- [EXERCISE] Report every line below that carries the word "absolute".

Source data
• • •
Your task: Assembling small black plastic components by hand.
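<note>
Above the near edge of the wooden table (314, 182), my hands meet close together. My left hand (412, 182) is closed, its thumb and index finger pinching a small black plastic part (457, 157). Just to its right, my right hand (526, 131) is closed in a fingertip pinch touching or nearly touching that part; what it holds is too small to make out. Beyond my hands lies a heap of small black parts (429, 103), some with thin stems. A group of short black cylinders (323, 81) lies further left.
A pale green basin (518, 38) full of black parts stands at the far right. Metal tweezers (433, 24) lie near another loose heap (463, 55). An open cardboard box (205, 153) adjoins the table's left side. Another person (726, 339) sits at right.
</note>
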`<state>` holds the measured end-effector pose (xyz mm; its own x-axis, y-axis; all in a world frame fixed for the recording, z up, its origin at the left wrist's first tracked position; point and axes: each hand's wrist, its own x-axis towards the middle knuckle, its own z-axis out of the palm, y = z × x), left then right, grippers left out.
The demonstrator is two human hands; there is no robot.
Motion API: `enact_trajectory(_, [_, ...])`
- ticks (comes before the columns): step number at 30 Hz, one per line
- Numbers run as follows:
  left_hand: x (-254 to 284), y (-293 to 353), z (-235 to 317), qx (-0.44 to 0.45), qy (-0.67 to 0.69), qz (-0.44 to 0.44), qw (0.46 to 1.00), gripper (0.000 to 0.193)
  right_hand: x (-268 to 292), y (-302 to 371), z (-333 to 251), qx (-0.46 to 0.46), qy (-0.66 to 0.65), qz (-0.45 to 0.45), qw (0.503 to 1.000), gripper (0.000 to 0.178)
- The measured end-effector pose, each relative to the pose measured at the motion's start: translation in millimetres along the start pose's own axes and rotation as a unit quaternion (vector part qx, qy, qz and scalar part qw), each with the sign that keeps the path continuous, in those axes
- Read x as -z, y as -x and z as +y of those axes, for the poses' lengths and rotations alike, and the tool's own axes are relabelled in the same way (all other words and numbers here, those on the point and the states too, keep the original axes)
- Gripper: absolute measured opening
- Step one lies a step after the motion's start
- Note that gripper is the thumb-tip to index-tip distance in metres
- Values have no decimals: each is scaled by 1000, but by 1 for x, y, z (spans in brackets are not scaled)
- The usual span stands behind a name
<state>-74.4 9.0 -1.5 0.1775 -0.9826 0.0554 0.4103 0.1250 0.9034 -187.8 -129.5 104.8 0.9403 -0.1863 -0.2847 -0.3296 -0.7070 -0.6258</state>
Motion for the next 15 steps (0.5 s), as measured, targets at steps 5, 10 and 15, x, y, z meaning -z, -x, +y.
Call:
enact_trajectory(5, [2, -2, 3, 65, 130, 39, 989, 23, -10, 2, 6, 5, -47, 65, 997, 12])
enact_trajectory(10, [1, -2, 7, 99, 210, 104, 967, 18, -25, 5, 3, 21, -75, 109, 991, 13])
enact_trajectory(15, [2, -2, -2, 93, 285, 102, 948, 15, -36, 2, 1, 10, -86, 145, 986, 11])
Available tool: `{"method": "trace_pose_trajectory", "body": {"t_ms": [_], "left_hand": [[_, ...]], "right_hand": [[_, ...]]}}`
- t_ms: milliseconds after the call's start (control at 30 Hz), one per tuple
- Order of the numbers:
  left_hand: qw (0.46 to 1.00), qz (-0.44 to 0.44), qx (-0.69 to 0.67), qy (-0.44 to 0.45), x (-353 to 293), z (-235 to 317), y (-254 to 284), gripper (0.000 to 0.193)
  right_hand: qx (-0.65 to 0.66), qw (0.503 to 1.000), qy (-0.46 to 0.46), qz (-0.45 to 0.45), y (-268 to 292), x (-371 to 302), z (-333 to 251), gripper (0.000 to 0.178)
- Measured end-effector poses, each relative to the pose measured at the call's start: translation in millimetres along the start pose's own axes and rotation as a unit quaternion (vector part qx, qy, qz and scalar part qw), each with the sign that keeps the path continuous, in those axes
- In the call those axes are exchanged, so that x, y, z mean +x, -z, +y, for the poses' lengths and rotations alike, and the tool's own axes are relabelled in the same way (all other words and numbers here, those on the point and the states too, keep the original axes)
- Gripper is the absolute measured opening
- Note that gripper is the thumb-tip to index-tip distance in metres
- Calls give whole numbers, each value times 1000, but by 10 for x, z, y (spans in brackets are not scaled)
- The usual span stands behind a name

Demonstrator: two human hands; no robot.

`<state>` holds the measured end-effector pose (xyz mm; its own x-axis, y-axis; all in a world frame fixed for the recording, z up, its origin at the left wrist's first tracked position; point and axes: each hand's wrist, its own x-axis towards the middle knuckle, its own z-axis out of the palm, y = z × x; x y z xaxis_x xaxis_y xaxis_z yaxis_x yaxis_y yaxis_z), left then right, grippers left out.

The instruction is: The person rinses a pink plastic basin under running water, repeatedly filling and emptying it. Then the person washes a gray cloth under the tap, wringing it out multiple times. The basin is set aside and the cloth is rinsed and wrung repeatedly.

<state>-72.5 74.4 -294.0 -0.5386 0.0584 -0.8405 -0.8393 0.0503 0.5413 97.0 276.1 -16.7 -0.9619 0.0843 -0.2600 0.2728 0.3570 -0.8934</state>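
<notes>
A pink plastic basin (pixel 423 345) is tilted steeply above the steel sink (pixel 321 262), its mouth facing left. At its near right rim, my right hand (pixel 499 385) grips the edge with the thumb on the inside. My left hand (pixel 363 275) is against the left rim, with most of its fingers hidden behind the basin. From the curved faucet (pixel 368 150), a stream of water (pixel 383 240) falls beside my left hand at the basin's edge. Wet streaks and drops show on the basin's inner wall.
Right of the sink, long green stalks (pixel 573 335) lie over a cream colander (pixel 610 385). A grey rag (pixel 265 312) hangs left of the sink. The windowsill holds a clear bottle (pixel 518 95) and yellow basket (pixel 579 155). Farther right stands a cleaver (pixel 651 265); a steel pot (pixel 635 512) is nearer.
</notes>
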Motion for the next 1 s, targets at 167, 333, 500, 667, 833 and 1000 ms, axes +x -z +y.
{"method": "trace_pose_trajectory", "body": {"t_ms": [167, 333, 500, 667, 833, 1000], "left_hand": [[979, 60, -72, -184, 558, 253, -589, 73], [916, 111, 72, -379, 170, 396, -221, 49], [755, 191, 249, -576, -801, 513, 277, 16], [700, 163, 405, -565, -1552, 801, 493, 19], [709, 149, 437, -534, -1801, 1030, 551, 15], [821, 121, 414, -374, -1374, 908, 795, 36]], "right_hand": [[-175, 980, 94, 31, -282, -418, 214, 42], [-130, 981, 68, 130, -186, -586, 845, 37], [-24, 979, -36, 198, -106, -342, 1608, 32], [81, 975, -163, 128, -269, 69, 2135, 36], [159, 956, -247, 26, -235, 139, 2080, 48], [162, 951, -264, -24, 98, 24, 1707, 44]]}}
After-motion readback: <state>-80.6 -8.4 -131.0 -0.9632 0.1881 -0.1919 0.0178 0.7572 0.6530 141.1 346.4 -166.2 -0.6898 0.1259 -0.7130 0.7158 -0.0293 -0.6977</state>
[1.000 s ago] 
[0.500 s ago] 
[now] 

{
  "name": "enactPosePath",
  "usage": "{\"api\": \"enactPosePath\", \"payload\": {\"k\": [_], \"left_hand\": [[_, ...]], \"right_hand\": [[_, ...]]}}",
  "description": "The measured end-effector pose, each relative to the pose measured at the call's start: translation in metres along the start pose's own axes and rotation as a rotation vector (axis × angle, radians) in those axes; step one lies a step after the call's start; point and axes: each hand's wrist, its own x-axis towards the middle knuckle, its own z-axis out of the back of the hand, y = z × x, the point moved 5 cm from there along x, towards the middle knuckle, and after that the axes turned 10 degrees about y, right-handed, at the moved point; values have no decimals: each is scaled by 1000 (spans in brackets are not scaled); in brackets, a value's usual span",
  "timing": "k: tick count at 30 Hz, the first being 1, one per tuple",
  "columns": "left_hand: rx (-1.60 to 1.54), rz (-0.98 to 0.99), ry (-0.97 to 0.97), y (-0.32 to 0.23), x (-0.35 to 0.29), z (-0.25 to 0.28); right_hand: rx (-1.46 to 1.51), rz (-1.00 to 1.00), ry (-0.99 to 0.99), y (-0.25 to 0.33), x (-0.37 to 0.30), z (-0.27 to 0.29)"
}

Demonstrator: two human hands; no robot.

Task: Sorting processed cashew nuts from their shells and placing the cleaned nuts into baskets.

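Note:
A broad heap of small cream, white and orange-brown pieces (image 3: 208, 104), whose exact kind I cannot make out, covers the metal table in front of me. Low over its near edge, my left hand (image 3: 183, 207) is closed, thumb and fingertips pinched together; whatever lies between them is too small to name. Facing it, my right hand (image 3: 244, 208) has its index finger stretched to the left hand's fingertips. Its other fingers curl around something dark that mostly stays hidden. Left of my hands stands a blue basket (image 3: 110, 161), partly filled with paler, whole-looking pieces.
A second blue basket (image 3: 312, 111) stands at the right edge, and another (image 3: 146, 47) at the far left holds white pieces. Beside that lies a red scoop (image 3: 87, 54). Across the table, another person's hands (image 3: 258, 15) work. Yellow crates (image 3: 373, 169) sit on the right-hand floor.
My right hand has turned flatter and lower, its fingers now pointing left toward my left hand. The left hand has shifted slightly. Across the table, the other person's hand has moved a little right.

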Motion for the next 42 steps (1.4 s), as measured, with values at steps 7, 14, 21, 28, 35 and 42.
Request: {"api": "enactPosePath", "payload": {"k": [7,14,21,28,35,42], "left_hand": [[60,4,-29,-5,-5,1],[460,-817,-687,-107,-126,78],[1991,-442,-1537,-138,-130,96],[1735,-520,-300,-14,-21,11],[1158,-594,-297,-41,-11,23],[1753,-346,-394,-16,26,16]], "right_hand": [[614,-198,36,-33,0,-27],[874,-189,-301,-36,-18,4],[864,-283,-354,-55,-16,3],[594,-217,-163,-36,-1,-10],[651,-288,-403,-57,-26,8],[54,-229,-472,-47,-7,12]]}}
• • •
- [YOUR SOLUTION]
- Gripper: absolute measured opening
- Gripper is the absolute measured opening

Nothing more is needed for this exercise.